The capture of lands Palestinian and other by Israel in the Six Day War in 1967, introduced the possibility of incorporating the captured lands, particularly Palestinian lands, into Israel. This promoted the growth of the right wing dedicated to the permanent occupation of lands. This right wing eventually gained political office through Menachem Begin (1977-1983), Yitzak Shamir (1986-1992), who both belonged to terrorist gangs, and Ariel Sharon (2001-2006), who was guilty of overseeing the mass slaughter of Palestinians in the Sabra and Shatila refugee camps. The anti-Palestinian right wing agenda, which became allied with the Orthodox community, could not be fully implemented because of international opinion and the Palestinian struggle for a homeland. In fact, world public opinion led to the Oslo Peace Accords of 1993, which recognized the Palestinian Liberation Organisation and established the Palestinian Authority, giving the latter limited self-government over Gaza and the West Bank, to eventually lead to a Palestinian state side by side with the Israeli state. It is a direct consequence of the recognition of Palestinians through the signing of the Oslo Peace Accords that Israeli Prime Minister, Yitzak Rabin, was assassinated in 1995 by a right wing fanatic.

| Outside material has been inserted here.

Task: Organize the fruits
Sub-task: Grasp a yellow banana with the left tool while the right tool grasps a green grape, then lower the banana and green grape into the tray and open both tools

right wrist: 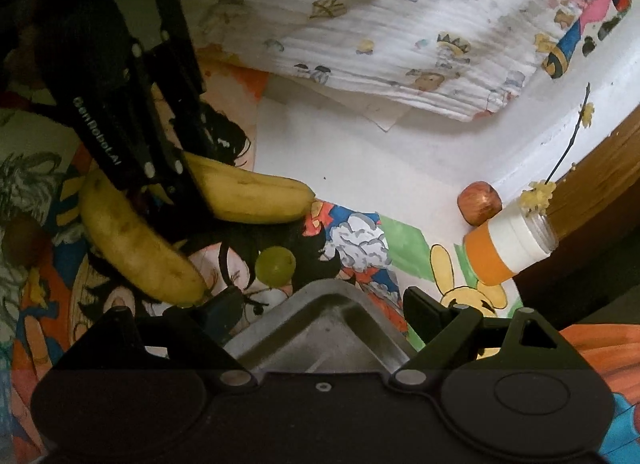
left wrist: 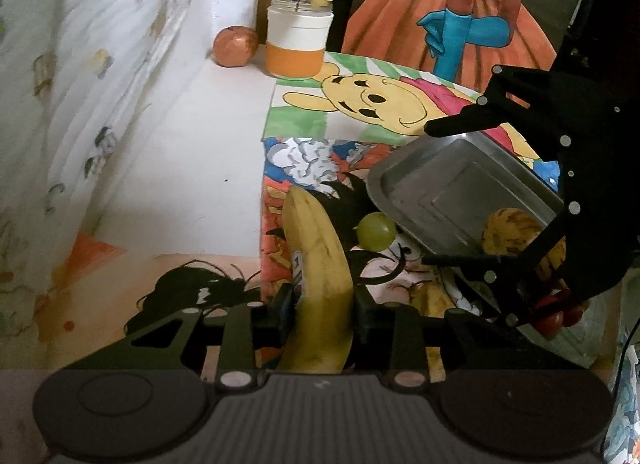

The growth of neo-fascist Zionism, which now dominates the Israeli Government, is a direct consequence of Israel’s drive to colonize Gaza and the West Bank by force, so far with the collusion or silence of liberal Zionism and the US, although some liberal Zionists and Israelis are now recognizing the connection between the occupation and the entrenchment of neo-fascist forces in Israeli society. The support and protection given by the US to the Israeli government over its decades of continuing and growing violence against Palestinians and the more recent degrading of support for Palestinians by conservative Arab regimes by recognizing Israel, have together combined to encourage the strengthening of neo-fascist Zionism and to shatter the illusions of a Palestinian state. According to Marwan Bishara, of Al Jazeera English, the occupation gave “vigour and momentum to messianic, fanatical and hyper-nationalist Israelis ever since.” (25/7/23). Exception must be made for those who have spoken out and resisted for decades, in and out of Israel, the oppression of Palestinians and the occupation.
The entrenchment of neo-fascism in Israel is necessary for the accumulation of enough state power to complete the subjugation of the Palestinians and the seizure of all their lands. Instead of the US, Israel’s closest friend, sanctioning Israel to reign in the neo fascist objectives, it is plotting a deal by which Saudi Arabia would recognize Israel and limit relations with China in return for arms sales, assistance for civilian nuclear development and security guarantees, while Israel ceases settlement expansion (Thomas L. Friedman NY Times 28/1/23). US and Saudi Arabia appeasement of Israel will not persuade Israel to relinquish, or even limit, the occupation of Palestinian lands. Only US and world sanctions and Palestinian resistance can do so.